Diese Frage bewegte eine Gruppe von Christinnen und Christen unter Leitung des Pfarrers Manfred Schulz der katholischen Christ-König-Gemeinde in Eschborn Anfang der 80er Jahre. Orientiert an einem Jesus, der die Nähe zu den Ausgegrenzten sucht, bauten sie im Frankfurter Bahnhofsviertel Kontakte zu Menschen, die auf der Straße lebten, auf.

1985 renovierte die Projektgruppe Bahnhofsviertel ein Ladenlokal in der Pforzheimer Str. 7 und eröffnete die Teestube Jona.

„Jona ist eine Gestalt aus der Bibel, aus dem Alten Testament. Er ist der Prophet, der vor sich selbst und vor Gott floh. Er soll uns helfen, es ihm nicht gleich zu tun.“

So zitieren wir ein Gründungsmitglied.

Der Rat der Betroffenen:

„Macht keine Teestube nur für Wohnungslose oder nur für Junkies,“

wurde befolgt. Bis heute gilt in der Teestube Jona der Grundsatz:

Jeder hat das Recht hier zu sein.

Stärkten anfangs ehrenamtliche MitarbeiterInnen die TeestubenbesucherInnen in ihren Fähigkeiten und Möglichkeiten, so beschäftigt die Projektgruppe Bahnhofsviertel in der Teestube Jona inzwischen mehrere Sozialarbeiter/Innen.

Mitglieder der Christ-König-Gemeinde Eschborn sind der Teestube von Beginn an verbunden und unterstützen die Arbeit bis heute.

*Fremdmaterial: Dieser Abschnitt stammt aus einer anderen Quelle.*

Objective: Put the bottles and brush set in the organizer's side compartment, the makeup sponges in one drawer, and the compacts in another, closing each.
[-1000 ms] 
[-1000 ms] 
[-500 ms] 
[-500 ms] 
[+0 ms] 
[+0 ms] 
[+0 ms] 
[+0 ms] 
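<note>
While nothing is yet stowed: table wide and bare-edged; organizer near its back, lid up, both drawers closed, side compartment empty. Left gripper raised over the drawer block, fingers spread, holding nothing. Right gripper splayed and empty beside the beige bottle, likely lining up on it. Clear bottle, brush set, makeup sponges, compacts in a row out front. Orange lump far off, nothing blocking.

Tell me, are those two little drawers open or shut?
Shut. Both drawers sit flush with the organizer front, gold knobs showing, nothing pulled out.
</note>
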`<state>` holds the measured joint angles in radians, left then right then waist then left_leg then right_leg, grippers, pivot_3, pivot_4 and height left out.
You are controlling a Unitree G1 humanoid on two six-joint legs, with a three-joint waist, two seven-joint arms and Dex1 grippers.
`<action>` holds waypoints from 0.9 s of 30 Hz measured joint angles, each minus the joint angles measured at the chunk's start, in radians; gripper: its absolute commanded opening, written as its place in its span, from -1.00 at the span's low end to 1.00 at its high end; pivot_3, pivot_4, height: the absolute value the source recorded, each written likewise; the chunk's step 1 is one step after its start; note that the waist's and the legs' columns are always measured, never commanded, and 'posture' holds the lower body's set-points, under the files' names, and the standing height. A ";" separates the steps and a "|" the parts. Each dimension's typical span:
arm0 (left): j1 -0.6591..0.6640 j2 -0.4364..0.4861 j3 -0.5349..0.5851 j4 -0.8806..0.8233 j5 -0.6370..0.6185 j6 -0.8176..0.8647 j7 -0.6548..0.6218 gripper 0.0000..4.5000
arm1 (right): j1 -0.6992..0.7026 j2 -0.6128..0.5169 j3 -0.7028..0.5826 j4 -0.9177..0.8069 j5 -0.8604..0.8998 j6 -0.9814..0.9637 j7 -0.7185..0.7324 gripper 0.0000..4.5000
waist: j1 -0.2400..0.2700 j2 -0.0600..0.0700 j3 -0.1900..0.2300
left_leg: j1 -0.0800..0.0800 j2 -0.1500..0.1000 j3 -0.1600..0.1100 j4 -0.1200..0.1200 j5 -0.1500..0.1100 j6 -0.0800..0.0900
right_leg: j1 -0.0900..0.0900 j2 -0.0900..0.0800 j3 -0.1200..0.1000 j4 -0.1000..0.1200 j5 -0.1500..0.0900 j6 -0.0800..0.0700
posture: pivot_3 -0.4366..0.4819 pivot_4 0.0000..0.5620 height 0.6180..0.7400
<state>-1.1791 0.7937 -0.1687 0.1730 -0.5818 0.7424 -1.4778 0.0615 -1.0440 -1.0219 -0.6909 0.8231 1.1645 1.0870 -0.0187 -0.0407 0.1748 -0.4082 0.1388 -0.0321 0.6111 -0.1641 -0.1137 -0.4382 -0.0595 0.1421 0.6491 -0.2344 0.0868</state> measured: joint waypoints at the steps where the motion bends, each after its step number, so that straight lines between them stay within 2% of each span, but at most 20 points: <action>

Die Mitbegründerin Maria Richter (beratendes Mitglied) steht der Projektgruppe Bahnhofsviertel beratend zur Seite.

Den 1. Vorsitz übernahm im Jahr 2002 Herr Dieter Maurer. Den 2. Vorsitz übernahm im Jahr 2014 Herr Martin Debusmann. Aus beruflichen Gründen musste dieser die Teestube im Jahr 2016 verlassen. Seine Nachfolge übernahm Herr Marcel Fischer.